Task to carry out
Find all the lines in the entries below that hold the word "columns" and copy them.
========================
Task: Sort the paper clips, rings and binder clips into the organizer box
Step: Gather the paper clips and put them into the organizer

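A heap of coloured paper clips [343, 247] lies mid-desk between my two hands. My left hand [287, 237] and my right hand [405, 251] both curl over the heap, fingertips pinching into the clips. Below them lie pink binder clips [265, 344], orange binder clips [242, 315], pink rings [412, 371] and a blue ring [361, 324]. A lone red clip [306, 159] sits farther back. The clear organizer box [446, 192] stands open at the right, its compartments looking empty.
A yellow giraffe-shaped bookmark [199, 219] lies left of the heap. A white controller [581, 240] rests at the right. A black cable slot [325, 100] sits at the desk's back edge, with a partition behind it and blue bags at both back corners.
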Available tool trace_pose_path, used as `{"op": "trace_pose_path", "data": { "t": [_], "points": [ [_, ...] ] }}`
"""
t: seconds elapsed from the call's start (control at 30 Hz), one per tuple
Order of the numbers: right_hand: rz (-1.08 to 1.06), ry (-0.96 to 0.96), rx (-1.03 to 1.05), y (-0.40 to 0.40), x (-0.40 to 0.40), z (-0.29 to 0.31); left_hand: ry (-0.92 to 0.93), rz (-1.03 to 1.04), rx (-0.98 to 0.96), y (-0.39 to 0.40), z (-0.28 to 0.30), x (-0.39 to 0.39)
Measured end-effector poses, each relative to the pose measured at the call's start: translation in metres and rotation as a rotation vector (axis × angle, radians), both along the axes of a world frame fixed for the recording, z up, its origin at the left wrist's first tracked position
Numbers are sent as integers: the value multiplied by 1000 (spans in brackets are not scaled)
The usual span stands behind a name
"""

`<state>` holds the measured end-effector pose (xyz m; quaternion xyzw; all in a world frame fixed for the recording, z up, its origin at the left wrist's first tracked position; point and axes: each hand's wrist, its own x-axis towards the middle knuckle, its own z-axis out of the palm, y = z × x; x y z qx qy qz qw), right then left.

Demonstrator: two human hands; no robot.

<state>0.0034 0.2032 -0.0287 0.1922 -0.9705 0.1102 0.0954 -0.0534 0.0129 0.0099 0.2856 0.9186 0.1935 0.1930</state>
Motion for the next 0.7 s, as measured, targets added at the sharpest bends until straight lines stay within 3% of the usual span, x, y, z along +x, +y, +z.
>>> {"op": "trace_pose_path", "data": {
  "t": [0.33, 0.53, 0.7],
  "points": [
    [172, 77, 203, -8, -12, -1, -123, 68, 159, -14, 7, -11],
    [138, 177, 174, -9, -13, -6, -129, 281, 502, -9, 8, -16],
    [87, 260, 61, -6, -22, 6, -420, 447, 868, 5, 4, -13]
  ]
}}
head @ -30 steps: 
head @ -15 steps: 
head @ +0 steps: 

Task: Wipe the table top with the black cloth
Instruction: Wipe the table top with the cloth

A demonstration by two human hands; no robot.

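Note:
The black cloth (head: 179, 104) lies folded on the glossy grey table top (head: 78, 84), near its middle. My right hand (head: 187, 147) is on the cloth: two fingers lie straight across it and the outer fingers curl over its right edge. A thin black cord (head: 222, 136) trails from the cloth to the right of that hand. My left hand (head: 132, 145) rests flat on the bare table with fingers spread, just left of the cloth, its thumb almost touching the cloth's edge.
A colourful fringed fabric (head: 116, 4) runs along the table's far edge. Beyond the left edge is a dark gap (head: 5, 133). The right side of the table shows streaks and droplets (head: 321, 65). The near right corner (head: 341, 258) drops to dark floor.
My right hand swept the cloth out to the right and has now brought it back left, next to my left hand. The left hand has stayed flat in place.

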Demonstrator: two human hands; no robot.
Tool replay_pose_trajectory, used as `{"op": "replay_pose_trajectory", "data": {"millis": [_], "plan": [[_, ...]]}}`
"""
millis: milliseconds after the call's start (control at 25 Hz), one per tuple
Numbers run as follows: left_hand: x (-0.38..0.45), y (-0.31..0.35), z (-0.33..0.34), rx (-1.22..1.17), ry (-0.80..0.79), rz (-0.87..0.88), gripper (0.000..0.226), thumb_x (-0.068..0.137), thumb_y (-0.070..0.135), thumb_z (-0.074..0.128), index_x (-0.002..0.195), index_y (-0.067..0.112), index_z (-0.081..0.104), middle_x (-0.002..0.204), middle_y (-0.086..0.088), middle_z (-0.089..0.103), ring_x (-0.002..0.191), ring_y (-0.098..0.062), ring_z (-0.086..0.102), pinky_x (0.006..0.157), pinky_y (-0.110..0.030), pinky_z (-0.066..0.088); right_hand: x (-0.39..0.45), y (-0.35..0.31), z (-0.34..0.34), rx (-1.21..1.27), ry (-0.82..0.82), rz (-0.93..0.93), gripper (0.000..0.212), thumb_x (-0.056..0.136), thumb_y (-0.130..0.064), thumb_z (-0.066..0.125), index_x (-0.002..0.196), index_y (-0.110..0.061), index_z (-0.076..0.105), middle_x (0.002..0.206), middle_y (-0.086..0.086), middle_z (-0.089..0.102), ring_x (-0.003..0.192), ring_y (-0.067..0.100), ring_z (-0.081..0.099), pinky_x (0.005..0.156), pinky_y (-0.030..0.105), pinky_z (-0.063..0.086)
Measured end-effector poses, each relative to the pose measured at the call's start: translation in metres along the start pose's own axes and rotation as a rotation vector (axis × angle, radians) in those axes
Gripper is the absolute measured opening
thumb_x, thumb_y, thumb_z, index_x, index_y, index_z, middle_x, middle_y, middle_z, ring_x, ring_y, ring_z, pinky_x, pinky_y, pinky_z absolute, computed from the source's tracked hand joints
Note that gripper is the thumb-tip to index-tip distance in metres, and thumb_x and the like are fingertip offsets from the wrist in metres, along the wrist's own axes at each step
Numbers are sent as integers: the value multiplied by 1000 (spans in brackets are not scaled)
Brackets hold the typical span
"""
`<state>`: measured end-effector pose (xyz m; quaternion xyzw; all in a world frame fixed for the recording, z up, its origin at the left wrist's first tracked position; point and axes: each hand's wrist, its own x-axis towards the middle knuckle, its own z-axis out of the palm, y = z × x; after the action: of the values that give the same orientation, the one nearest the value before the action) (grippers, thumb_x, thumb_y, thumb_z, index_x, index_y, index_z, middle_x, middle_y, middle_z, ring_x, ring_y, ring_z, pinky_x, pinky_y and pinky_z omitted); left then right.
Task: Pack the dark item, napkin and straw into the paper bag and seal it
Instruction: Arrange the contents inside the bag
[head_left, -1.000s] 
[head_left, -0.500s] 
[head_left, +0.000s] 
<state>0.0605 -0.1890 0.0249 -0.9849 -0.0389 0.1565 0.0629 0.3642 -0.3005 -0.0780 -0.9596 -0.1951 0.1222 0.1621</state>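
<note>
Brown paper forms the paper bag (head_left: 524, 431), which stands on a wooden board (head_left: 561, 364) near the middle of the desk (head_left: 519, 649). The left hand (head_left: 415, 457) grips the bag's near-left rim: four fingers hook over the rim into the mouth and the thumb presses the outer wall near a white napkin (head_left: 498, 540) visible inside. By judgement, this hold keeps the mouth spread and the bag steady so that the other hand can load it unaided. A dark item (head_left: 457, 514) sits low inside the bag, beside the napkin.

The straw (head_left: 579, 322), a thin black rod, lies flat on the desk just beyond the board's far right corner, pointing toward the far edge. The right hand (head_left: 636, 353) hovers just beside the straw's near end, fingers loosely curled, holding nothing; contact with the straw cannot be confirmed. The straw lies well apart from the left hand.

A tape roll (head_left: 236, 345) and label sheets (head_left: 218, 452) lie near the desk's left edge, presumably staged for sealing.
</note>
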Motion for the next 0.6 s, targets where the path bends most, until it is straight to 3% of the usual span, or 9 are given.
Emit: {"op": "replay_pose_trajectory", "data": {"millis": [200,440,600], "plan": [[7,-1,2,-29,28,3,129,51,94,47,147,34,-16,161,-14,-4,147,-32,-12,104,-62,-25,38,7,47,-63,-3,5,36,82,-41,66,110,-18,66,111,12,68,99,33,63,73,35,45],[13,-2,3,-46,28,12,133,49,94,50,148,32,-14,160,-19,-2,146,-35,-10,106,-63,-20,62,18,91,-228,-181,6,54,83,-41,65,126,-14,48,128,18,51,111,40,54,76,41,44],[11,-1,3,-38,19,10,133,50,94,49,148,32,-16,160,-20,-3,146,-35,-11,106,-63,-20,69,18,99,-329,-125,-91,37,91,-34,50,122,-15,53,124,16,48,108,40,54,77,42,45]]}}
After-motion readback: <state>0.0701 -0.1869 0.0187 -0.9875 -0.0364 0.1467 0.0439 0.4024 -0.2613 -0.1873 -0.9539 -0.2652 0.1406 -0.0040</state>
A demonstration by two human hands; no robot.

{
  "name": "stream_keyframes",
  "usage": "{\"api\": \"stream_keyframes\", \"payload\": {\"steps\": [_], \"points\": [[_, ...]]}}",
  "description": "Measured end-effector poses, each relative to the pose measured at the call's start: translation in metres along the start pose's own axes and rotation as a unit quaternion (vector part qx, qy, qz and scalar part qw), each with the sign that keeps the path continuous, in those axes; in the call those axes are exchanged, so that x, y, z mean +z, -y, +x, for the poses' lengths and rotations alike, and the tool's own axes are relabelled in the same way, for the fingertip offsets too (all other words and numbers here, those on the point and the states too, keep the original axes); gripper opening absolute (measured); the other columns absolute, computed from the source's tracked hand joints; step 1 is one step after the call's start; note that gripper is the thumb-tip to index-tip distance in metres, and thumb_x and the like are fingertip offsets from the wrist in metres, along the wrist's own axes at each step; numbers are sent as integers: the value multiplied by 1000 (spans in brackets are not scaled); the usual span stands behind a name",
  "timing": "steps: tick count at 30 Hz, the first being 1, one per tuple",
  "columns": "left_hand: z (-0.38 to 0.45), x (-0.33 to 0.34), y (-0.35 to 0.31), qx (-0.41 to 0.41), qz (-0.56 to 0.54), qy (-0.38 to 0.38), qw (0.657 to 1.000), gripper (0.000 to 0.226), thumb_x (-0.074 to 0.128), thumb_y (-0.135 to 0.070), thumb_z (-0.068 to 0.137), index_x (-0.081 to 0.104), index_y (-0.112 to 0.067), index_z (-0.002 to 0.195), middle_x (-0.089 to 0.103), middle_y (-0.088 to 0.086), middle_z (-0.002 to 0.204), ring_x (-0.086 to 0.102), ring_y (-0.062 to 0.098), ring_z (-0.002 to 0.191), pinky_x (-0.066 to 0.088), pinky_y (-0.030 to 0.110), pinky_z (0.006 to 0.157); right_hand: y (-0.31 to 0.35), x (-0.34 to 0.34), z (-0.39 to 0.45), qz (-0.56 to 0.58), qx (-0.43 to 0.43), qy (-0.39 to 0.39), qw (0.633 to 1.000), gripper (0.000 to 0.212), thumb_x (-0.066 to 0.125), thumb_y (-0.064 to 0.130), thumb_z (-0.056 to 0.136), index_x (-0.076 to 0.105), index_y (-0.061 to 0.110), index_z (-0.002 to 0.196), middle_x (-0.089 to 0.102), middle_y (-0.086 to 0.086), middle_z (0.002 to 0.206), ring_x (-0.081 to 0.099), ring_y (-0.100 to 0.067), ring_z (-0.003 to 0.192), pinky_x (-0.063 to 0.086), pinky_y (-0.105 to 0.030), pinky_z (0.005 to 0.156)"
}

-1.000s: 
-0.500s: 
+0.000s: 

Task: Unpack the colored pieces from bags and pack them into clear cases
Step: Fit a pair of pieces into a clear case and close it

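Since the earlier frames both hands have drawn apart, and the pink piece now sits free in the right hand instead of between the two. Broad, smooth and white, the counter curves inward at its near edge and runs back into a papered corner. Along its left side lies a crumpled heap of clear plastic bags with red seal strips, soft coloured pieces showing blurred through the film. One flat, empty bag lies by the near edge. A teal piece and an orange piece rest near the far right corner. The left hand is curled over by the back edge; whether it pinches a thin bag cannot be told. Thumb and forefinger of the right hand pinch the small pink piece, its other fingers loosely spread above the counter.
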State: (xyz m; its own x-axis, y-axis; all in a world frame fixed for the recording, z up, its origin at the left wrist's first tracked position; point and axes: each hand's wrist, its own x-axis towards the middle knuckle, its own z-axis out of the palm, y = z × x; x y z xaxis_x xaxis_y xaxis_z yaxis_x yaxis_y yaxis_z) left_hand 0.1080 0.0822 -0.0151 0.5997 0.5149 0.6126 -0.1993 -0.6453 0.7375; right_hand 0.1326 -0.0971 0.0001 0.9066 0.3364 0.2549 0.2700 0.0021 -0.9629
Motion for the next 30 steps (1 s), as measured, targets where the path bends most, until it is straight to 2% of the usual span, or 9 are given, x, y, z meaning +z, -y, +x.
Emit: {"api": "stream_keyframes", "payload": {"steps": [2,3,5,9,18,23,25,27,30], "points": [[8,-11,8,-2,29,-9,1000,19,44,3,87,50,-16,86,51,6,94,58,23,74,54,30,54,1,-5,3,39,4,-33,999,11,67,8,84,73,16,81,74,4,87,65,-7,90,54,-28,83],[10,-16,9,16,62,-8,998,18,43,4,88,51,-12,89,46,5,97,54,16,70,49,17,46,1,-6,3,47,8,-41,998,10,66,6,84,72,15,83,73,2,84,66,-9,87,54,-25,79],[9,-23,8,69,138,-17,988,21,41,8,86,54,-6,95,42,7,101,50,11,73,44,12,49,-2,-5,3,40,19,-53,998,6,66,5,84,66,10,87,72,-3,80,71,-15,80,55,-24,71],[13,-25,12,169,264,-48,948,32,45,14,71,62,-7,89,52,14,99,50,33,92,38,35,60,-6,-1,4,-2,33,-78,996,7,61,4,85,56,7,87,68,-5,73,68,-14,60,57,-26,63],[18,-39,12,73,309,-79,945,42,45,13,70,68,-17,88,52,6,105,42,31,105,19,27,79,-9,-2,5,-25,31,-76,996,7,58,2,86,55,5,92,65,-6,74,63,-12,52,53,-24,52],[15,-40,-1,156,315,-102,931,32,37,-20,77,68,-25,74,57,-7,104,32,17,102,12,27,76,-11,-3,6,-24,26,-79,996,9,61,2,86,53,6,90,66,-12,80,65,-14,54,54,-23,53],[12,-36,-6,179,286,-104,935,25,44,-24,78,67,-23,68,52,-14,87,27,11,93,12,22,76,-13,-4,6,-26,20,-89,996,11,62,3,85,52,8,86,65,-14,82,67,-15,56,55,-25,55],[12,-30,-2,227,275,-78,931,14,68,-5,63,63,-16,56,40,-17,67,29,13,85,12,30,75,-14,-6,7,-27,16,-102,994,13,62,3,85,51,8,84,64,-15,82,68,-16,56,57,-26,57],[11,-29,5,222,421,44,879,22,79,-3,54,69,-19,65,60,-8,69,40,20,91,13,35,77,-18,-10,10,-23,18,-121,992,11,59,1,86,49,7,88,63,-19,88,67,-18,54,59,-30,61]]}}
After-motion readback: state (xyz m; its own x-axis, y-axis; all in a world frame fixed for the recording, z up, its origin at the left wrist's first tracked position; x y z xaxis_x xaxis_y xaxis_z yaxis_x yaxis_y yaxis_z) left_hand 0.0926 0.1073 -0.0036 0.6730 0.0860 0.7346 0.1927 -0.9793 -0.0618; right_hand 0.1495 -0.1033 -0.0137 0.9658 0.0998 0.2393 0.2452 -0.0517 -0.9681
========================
Answer for the task
  "description": "Measured end-effector poses, each relative to the pose measured at the call's start: translation in metres along the start pose's own axes and rotation as a unit quaternion (vector part qx, qy, qz and scalar part qw), each with the sign that keeps the path continuous, in those axes; in the call those axes are exchanged, so that x, y, z mean +z, -y, +x, for the poses' lengths and rotations alike, and the tool's own axes are relabelled in the same way, for the fingertip offsets too (all other words and numbers here, those on the point and the states too, keep the original axes); gripper opening absolute (measured); the other columns absolute, computed from the source's tracked hand joints; step 1 is one step after the call's start; note that gripper is the thumb-tip to index-tip distance in metres, and thumb_x and the like are fingertip offsets from the wrist in metres, along the wrist's own axes at each step; numbers are sent as integers: the value multiplied by 1000 (spans in brackets are not scaled); the usual span stands behind a name",
  "columns": "left_hand: z (-0.38 to 0.45), x (-0.33 to 0.34), y (-0.35 to 0.31), qx (-0.41 to 0.41), qz (-0.56 to 0.54), qy (-0.38 to 0.38), qw (0.657 to 1.000), gripper (0.000 to 0.226), thumb_x (-0.074 to 0.128), thumb_y (-0.135 to 0.070), thumb_z (-0.068 to 0.137), index_x (-0.081 to 0.104), index_y (-0.112 to 0.067), index_z (-0.002 to 0.195), middle_x (-0.089 to 0.103), middle_y (-0.088 to 0.086), middle_z (-0.002 to 0.204), ring_x (-0.086 to 0.102), ring_y (-0.062 to 0.098), ring_z (-0.002 to 0.191), pinky_x (-0.066 to 0.088), pinky_y (-0.030 to 0.110), pinky_z (0.006 to 0.157); right_hand: y (-0.31 to 0.35), x (-0.34 to 0.34), z (-0.39 to 0.45), qz (-0.56 to 0.58), qx (-0.43 to 0.43), qy (-0.39 to 0.39), qw (0.633 to 1.000), gripper (0.000 to 0.212), thumb_x (-0.066 to 0.125), thumb_y (-0.064 to 0.130), thumb_z (-0.056 to 0.136), index_x (-0.076 to 0.105), index_y (-0.061 to 0.110), index_z (-0.002 to 0.196), middle_x (-0.089 to 0.102), middle_y (-0.086 to 0.086), middle_z (0.002 to 0.206), ring_x (-0.081 to 0.099), ring_y (-0.100 to 0.067), ring_z (-0.003 to 0.192), pinky_x (-0.063 to 0.086), pinky_y (-0.105 to 0.030), pinky_z (0.005 to 0.156)"

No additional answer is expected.